だがその圧迫感は飛竜の時よりも何倍も強い。
(馬鹿、げてる……)
ここはナイトメアではなく安全な日本で、そもそも俺に他人の力量を感じ取るようなけったいな能力はない。
なかった、はずだ。
「疲れてるんだ、俺は」
昨夜の幻痛といい、俺は少し情緒不安定になっているのかもしれない。
夢の世界とはいえ、命のやりとりをしているから、きっと神経が高ぶっているのだろう。
「こんなの気のせい。

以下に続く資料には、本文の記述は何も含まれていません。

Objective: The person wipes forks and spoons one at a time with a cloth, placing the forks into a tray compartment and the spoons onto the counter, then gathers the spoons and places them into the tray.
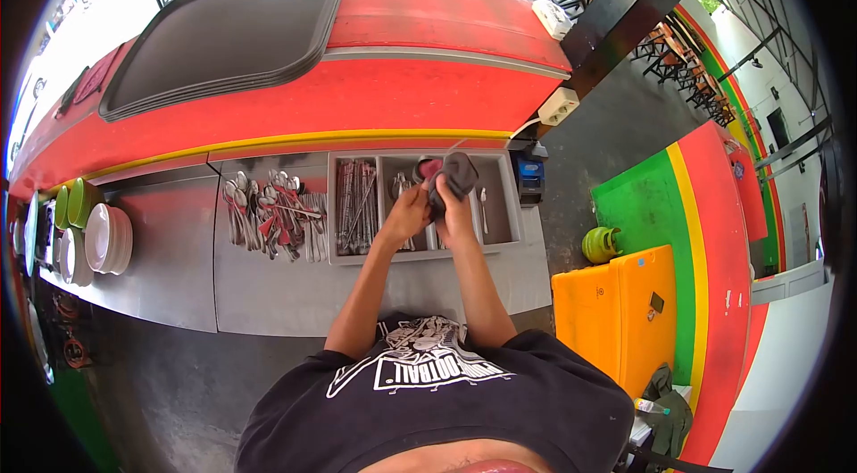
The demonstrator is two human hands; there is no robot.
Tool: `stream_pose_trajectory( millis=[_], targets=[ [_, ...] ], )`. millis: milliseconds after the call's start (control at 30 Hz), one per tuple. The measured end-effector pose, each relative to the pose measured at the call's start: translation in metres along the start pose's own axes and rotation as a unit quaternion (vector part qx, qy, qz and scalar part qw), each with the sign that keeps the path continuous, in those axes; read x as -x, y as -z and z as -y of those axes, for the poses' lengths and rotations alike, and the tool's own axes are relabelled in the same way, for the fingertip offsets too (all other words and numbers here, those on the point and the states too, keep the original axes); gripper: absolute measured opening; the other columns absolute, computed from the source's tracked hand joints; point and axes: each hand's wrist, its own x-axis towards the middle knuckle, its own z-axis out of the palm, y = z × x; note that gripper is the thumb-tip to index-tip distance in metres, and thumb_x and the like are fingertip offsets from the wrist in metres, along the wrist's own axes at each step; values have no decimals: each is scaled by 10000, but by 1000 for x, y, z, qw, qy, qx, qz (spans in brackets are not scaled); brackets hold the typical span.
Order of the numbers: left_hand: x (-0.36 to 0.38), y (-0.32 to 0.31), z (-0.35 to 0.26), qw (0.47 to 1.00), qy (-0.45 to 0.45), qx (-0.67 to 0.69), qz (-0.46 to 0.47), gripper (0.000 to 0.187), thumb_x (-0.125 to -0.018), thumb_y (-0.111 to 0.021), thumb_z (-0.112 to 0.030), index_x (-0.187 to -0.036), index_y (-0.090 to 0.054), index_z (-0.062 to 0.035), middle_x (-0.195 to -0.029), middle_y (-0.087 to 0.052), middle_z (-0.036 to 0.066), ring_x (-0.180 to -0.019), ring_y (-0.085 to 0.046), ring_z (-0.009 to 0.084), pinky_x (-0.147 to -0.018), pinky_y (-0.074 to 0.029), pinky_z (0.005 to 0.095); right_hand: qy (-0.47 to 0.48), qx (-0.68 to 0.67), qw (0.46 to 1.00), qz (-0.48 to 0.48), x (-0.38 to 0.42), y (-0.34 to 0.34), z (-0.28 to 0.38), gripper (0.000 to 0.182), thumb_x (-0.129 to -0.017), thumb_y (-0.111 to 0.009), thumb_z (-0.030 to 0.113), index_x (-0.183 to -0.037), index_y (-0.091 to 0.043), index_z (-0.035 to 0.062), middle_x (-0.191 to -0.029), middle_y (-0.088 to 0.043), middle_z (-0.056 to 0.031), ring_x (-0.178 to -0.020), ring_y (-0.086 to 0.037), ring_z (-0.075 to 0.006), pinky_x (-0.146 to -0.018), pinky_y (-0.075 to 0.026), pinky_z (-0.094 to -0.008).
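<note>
1. Head view: we are standing at the steel counter (161, 268), with the stack of dark trays (223, 36) lying far on the red ledge, out of our way.
2. We are working over the grey cutlery tray (509, 205), probably so that pieces drop back into its compartments.
3. Our right hand (457, 210) is clamping the dark cloth (460, 174), its fingers closed round it.
4. Our left hand (406, 214) is pinching a utensil whose pink end (431, 169) is pressing into the cloth just above both hands.
</note>
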Motion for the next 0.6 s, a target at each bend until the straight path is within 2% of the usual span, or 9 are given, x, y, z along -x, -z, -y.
stream_pose_trajectory(
  millis=[133,167,233,267,300,333,400,533,600],
  targets=[
    [8,-3,3,979,-54,-195,2,413,-1022,-398,-305,-770,-536,-9,-610,-539,75,-535,-511,166,-522,-393,336,-52,41,998,14,-3,5,11,186,-872,-711,201,-954,-596,80,-795,-614,-11,-650,-606,-143,-503,-458,-307],
    [11,-6,3,956,-97,-277,-5,417,-1017,-403,-301,-761,-544,-3,-628,-568,107,-556,-542,190,-541,-408,355,6,30,999,-28,-4,1,9,190,-872,-711,203,-937,-582,80,-768,-599,-5,-549,-571,-141,-400,-396,-303],
    [22,-14,-5,913,-137,-383,-20,419,-994,-410,-272,-726,-574,4,-650,-622,170,-595,-613,255,-596,-450,400,-28,13,999,-41,-3,5,15,183,-870,-714,198,-946,-588,88,-780,-598,-4,-583,-578,-140,-443,-427,-303],
    [28,-17,-10,921,-118,-370,-3,430,-1003,-395,-287,-732,-563,1,-625,-586,137,-564,-580,232,-576,-440,382,-45,4,998,-47,-4,8,19,181,-869,-715,196,-950,-591,93,-786,-598,-4,-600,-581,-139,-465,-443,-303],
    [33,-19,-14,928,-100,-358,14,442,-1012,-381,-303,-738,-551,-2,-600,-550,104,-534,-547,208,-556,-430,363,-15,-14,998,-66,-17,23,8,196,-855,-731,187,-971,-604,93,-836,-612,-2,-703,-602,-136,-551,-488,-307],
    [35,-19,-15,934,-83,-346,31,453,-1022,-366,-318,-744,-540,-4,-574,-515,71,-503,-514,185,-537,-420,345,1,5,997,-73,-20,26,6,211,-851,-734,189,-979,-598,91,-837,-612,-8,-690,-600,-148,-547,-485,-312],
    [33,-16,-8,935,-94,-341,33,444,-1023,-367,-306,-751,-547,-4,-585,-534,78,-506,-530,180,-550,-434,339,34,41,995,-88,-21,26,6,240,-845,-738,194,-995,-585,86,-839,-610,-21,-664,-597,-172,-537,-480,-323],
    [34,-10,8,945,-97,-307,51,420,-1024,-370,-273,-761,-563,-9,-576,-522,69,-503,-523,176,-560,-446,342,101,91,982,-131,-13,17,13,301,-790,-792,122,-1022,-631,17,-954,-646,-29,-832,-604,-118,-774,-477,-279],
    [39,-9,8,938,-125,-322,39,408,-1002,-392,-265,-763,-598,-6,-637,-595,110,-574,-582,210,-608,-465,353,138,117,977,-114,-12,15,16,313,-792,-789,116,-1039,-632,6,-968,-650,-33,-839,-603,-116,-787,-470,-273]
  ],
)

気のせいだ」
わざと声に出して自分に言い聞かせ、俺は竦んだ足を無理矢理に前へ。
全力で警鐘を鳴らす本能を理性でねじ伏せながら、俺は校舎の中に入っていった。
「冗談、だろ」
靴を履き変えて自分の教室に向かって歩いていくうちに、あの強大な気配が近づいてくるのが分かった。
この学校で感じた強大な気配。
そのうちの一つは、俺の教室にいるのだ。
教室に近付けば近付くほど、確信は強まっていく。
気配の出どころが俺の教室だということに。
この感覚が単なる気のせいなどではなく、俺が何かを察知していることも。
そうしてとうとう、教室の扉の前に着く。
周囲の喧騒が、なぜか遠い世界の出来事のように感じる。
――いる。
この扉の向こうに。
校舎の外からでも分かる、恐るべき力の持ち主が。
それでも、ここで逃げ出すという選択肢は俺にはなかった。
震える手をドアへと伸ばし、ゆっくりと扉を横にスライドさせ――
「――――ッ!!」
――俺の意識は、吹き寄せた吹雪に一瞬で呑み込まれた。
「っ、ぐ!」
背中に衝撃。
遅れてきた痛みに、俺は自分が後ろに飛んでいたのだと理解する。
だが、直後。
それが全くの無駄であったと俺は悟った。
「ひっ!」
俺の口から、どうしようもなく怯えた声が漏れる。
廊下に飛び出した程度では何にもならなかった。
教室の光。
得体の知らない何かは俺を追っていた。
教室から殺到する青色が俺を逃がすまいと、まるで全身を舐めまわすように俺を包み込む。
全てを止め、凍らせ、破壊する絶対零度の力。
それが俺の周りを縦横に動き回り、うねり、渦巻き、俺を絡め取っていく。
もう身動きすらままならない。
「なっ!」
そんな中、俺は見た。
青色の出どころ。
今も俺に吹きつけるこの氷のオーラの持ち主を。
「……ナ、キ?」
俺の口が、その名を呼ぶ。
水色の幕の向こうには、こちらを見つめる同級生の目があった。